The SQL of trust in a NoSQL world

Observations on how, and why, certain aspects of SQL seem to be getting incorporated into some NoSQL products

Nicki Watt

15 minute read

feature

From the movie Meet the Parents, the “circle of trust” quote is amongst other things, used to infer that you can only really be part of the family once you are inside “the circle of trust”. NoSQL vendors are desperate to attain a greater de facto acceptance as heavyweights and household names to be relied on in the broader software development community, and especially in the lucrative enterprise space. To this end, there appears to be a courting of a few of the battle hardened supporters from the RDBMS world with the lure of “some sort of familiarity” to their current known world in order to help try and break into this circle of trust. One such area of familiarity is SQL, and it is interesting to observe the different degrees to which some NoSQL vendors have gone in adapting their respective querying languages to cater for this fact. Now let me be clear that there is absolutely nothing wrong with this approach – provided of course it does not completely skew and dumb down the original benefits of the underlying datastore in question.
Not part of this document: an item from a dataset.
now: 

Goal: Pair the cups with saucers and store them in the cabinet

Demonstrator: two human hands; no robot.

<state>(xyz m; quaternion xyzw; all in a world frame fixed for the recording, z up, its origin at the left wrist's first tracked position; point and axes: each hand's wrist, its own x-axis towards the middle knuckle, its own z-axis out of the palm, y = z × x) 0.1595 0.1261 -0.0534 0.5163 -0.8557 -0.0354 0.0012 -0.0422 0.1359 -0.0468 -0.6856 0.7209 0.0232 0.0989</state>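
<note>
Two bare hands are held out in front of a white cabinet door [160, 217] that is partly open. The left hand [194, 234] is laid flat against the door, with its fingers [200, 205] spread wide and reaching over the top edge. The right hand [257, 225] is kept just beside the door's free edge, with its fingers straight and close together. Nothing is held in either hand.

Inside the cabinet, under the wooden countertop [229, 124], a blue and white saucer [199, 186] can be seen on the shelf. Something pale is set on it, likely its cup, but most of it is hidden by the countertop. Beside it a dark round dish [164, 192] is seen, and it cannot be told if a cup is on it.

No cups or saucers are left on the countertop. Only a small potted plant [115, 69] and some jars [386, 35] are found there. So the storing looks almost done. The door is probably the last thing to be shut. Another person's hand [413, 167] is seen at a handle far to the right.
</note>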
It should come as no surprise that when it comes to data, the vast majority of developers today (yes even in 2015) still think in structured RDBMS terms, and when it comes to querying data – SQL is probably the most prominent query language still out there. This simply stems from the fact that NoSQL databases are still relatively young compared to their RDBMS counterparts which have been around for a lot longer.

N*SQL (No/NewSQL) databases are by definition, going to be very different to RDBMS and querying the data from them will more than likely be different as well. So is there any common ground here, specifically is it possible for a structured query language like SQL to easily translate or morph to being used in an unstructured context as well? Should we even trust this approach? SQL vs NoSQL? Time for some examples …

Setting the scene – an RDBMS example

Suppose we are modelling an ordering system where we have ORDERS, consisting of ORDERLINES linked to PRODUCTS as shown in the diagram below.

RDBMS: ordering data model

Lets also assume we want to ask two questions of our data relating to the purchases of Raspberry Pi’s (product ID P4). We could write some SQL queries as shown below to query this data:

RDBMS: SQL queries

Now not every NoSQL database is going to have some form of SQL sympathy built into its query language, and there are simply too many of them out there for us to compare them all. I shall therefore pick two that I have actively worked with to use as examples for my purposes. Lets see how Cassandra and Neo4j deal with the modelling and querying of this data with their respective query languages.

Cassandra and CQL

Cassandra falls into the column family NoSQL camp with its “semi structured” format and is presently heavily pushing CQL (The Cassandra Query Language) as the recommended way of interacting with it’s underlying datastore.

“Cassandra Query Language (CQL) is the default and primary interface into the Cassandra DBMS. Using CQL is similar to using SQL (Structured Query Language). CQL and SQL share the same abstract idea of a table constructed of columns and rows. The main difference from SQL is that Cassandra does not support joins or subqueries” - www.datastax.com/documentation/ cassandra/2.1/cassandra/cql.html

For this example I am going to work backwards, i.e. first show you the CQL query statements which result in the same answers to the SQL queries used in the RDBMS example above, and then pick up on a few related discussion points.

-- Num Raspberry Pi's bought by each customer:
SELECT * FROM CustPurchByProduct
WHERE productId = 'P4'
-- Total number of distinct users who bought Raspberry Pi's  
SELECT COUNT(*) FROM CustPurchByProduct
WHERE productId = 'P4'

Syntax looks quite similar to SQL, albeit the query seems scarily simple. So where are those SQL joins, what’s going on? As per the official philosophy, Cassandra does not really do joins, rather you are actively encouraged to denormalize your data (i.e. don’t be afraid to write data multiple times if necessary) to answer different questions. In this case, you might decide to model your domain something as follows:

Cassandra: ordering data model

Each table is an island

OK, Cassandra does not do joins, and in this case we can see that a whole separate denormalized table (aka column-family in Cassandra) CustPurchByProduct was created to answer the two core questions posed.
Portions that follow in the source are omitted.